Toutes les têtes se rapprochèrent dans un même cercle.

—Dans toute chancellerie, il y a une caisse.

—Oui, une caisse et un crédit.

—Ne parlons pas du crédit, reprit Beausire, car rien n'est si cher à se procurer. Pour avoir du crédit, il nous faudrait des chevaux, des équipages, des valets, des meubles, un attirail, qui sont la base de tout crédit possible. Parlons de la caisse. Que pensez-vous de celle de votre ambassade?

—J'ai toujours regardé ma souveraine, Sa Majesté Très Fidèle, comme une magnifique reine.
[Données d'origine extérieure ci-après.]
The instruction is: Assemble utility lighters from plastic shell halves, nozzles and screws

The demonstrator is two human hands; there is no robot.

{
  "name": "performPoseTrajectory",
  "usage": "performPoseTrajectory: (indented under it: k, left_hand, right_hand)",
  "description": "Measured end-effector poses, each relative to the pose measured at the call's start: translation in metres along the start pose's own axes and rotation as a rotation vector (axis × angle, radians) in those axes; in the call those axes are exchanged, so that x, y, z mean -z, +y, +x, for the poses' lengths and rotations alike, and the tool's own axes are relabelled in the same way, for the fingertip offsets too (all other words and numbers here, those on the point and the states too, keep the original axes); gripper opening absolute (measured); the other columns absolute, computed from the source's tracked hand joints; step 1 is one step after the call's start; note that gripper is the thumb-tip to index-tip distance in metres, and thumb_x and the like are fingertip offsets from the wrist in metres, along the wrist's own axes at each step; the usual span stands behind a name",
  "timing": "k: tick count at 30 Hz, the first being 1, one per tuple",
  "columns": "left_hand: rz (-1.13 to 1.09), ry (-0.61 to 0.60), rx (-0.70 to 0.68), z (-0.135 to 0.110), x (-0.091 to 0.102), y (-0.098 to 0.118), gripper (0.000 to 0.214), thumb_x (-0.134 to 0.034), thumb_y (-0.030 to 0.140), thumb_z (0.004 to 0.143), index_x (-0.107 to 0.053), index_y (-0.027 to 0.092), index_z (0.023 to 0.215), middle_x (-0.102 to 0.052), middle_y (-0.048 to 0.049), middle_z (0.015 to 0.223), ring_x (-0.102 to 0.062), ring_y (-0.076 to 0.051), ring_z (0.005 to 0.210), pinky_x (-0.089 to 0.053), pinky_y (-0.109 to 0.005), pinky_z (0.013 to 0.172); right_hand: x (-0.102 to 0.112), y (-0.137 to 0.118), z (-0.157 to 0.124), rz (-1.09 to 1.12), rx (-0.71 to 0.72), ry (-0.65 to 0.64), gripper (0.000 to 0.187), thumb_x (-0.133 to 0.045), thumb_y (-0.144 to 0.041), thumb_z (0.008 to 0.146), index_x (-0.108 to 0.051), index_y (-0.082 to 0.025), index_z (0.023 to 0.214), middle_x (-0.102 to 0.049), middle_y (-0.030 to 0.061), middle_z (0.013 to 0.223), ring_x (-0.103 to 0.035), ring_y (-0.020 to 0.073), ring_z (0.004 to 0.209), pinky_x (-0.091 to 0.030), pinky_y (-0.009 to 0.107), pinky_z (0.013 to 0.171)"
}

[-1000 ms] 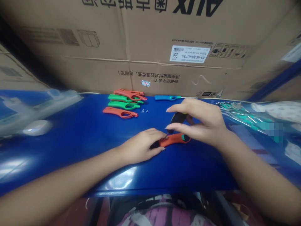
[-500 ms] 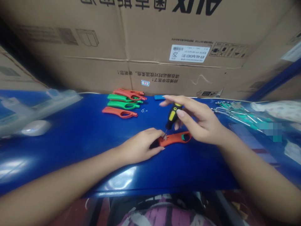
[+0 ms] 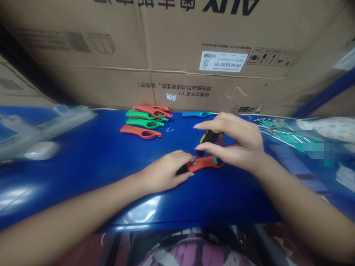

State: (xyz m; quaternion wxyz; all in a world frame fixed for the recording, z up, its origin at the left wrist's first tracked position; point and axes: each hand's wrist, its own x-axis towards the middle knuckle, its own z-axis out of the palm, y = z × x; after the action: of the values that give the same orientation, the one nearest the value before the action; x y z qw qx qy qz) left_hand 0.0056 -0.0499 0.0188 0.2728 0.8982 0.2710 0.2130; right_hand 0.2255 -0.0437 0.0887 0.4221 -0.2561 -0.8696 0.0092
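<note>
My left hand lies curled on the blue table, pinning down the left end of an orange plastic handle shell. My right hand is closed round a small black and yellow screwdriver. The tool stands tilted, its tip down on the shell right by my left fingertips. My right fingers arch over the grip and hide most of it.
A pile of orange and green handle shells lies at the back, with a blue one to its right and tiny screws between. Cardboard boxes wall the rear. Clear bags of green parts sit right; white objects left.
My right hand opened and shifted its grip on the screwdriver half a second ago, showing the yellow band, then closed over it again. The left hand and shell stayed put.
</note>
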Motion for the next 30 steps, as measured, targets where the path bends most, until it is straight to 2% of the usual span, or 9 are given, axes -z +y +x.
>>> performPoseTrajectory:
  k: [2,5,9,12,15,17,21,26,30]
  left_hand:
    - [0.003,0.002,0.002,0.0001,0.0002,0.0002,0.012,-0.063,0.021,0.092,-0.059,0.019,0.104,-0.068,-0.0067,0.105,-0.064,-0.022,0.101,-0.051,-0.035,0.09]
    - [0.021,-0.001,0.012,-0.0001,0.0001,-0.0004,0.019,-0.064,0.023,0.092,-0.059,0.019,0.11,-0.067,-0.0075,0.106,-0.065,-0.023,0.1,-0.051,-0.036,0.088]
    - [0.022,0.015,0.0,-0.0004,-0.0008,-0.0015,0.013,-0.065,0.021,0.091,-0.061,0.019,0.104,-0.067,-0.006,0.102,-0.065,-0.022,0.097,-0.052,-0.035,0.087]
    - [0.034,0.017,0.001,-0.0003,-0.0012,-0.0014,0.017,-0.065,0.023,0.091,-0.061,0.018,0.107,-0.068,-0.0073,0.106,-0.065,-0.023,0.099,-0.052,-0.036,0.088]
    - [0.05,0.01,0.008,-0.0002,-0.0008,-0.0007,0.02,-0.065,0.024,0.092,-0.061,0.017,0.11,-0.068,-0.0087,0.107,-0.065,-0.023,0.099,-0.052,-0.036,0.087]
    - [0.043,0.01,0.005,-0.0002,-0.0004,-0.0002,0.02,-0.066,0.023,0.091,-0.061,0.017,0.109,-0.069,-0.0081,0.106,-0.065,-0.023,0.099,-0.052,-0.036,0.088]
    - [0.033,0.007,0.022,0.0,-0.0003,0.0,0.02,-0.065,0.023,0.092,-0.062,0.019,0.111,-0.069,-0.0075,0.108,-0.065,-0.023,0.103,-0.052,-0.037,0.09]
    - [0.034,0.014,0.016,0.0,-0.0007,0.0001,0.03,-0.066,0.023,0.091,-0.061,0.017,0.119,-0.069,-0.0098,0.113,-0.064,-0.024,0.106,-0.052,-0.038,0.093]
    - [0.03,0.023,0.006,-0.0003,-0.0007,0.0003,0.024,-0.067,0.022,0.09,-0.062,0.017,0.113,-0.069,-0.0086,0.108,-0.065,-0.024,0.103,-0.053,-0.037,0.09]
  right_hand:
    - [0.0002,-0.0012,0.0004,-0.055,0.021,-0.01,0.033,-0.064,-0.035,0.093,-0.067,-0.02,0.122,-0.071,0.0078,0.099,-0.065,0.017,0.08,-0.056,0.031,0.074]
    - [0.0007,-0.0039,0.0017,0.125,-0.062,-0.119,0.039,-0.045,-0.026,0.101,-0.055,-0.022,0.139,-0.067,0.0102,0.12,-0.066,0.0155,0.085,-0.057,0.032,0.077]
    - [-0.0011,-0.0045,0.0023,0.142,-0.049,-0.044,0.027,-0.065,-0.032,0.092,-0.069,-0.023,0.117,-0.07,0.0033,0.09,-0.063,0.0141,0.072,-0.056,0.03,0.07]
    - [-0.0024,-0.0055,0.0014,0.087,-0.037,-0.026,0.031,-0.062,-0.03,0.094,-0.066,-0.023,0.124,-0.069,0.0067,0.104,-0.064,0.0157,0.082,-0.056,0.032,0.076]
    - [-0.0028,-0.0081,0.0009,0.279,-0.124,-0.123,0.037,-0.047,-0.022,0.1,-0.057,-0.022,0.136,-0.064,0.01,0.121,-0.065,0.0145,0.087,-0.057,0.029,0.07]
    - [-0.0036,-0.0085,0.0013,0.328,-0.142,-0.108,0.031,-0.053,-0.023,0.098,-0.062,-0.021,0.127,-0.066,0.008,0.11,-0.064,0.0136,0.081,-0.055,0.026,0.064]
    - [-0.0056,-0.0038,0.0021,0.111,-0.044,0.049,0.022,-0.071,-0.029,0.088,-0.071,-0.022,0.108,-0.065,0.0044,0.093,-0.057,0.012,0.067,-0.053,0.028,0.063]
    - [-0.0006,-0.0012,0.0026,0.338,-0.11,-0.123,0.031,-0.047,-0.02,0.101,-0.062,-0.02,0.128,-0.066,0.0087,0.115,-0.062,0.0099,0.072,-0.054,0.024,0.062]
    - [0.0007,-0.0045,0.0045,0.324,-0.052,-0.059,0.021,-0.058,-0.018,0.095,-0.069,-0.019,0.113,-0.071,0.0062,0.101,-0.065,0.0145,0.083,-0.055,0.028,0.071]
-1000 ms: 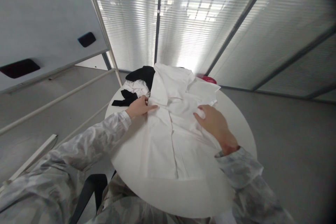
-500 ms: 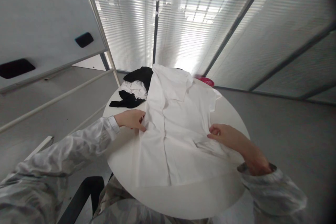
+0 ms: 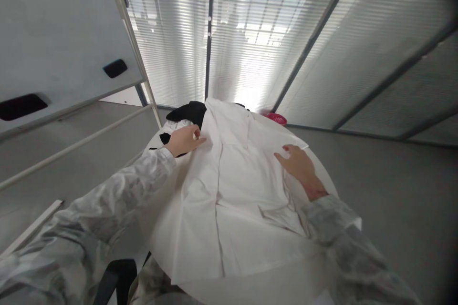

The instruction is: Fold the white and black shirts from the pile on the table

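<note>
A white short-sleeved shirt (image 3: 239, 190) lies spread over a round white table (image 3: 324, 171), its collar end at the far side and its front placket running down the middle. My left hand (image 3: 183, 140) is at the shirt's upper left edge, thumb and fingers apart. On the other side, my right hand (image 3: 298, 163) hovers at or just above the cloth near the right sleeve, fingers spread and holding nothing. Folds gather in the cloth below the right hand. Whether either hand touches the shirt is hard to see.
Black clothing (image 3: 188, 112) and a crumpled white cloth (image 3: 175, 126) sit at the table's far left. Something pink (image 3: 277, 118) shows beyond the far right edge. A whiteboard on a frame (image 3: 64, 33) stands at left, a ribbed glass partition (image 3: 246, 66) behind.
Both hands have let go of the shirt's sides and moved up toward its collar end. The shirt's hem now sits nearer me in view, partly through the camera tilting.
</note>
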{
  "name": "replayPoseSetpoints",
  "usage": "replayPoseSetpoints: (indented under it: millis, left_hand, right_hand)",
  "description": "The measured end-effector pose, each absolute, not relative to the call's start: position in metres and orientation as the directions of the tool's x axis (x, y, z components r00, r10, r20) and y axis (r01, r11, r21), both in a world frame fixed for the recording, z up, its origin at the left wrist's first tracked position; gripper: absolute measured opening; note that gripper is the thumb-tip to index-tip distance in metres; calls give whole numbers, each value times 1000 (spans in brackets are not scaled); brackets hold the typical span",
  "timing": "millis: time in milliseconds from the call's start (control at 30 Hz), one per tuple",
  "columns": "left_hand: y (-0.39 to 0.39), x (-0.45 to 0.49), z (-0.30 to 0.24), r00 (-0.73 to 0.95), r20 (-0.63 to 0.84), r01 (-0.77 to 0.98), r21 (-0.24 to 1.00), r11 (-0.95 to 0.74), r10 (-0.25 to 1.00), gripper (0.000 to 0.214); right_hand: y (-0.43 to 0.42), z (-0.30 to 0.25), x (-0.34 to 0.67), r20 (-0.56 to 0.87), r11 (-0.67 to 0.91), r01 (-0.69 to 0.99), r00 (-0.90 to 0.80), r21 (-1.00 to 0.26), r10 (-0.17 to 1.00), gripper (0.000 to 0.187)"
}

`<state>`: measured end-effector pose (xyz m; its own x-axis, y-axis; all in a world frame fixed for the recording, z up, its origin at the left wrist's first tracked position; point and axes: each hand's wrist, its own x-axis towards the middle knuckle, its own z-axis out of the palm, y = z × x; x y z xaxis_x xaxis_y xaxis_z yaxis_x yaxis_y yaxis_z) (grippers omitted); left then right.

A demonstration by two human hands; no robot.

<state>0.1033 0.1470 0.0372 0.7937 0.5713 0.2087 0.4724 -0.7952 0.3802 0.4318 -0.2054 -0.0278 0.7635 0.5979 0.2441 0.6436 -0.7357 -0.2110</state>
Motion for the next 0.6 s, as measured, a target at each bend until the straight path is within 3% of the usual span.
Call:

Elle doit avoir bien fait les choses.

—C'est ce que nous verrons; et puis admettons qu'il n'y ait rien dans la caisse.

—C'est possible, firent en souriant les associés.

—Alors, plus d'embarras, car aussitôt, nous, ambassadeurs, nous demandons à messieurs Bœhmer et Bossange quel est leur correspondant à Lisbonne, et nous leur signons, nous leur estampillons, nous leur scellons des lettres de change sur ce correspondant pour la somme demandée.

—Ah! voilà qui est bien, dit don Manoël majestueusement, préoccupé de l'invention, je n'avais pas descendu aux détails.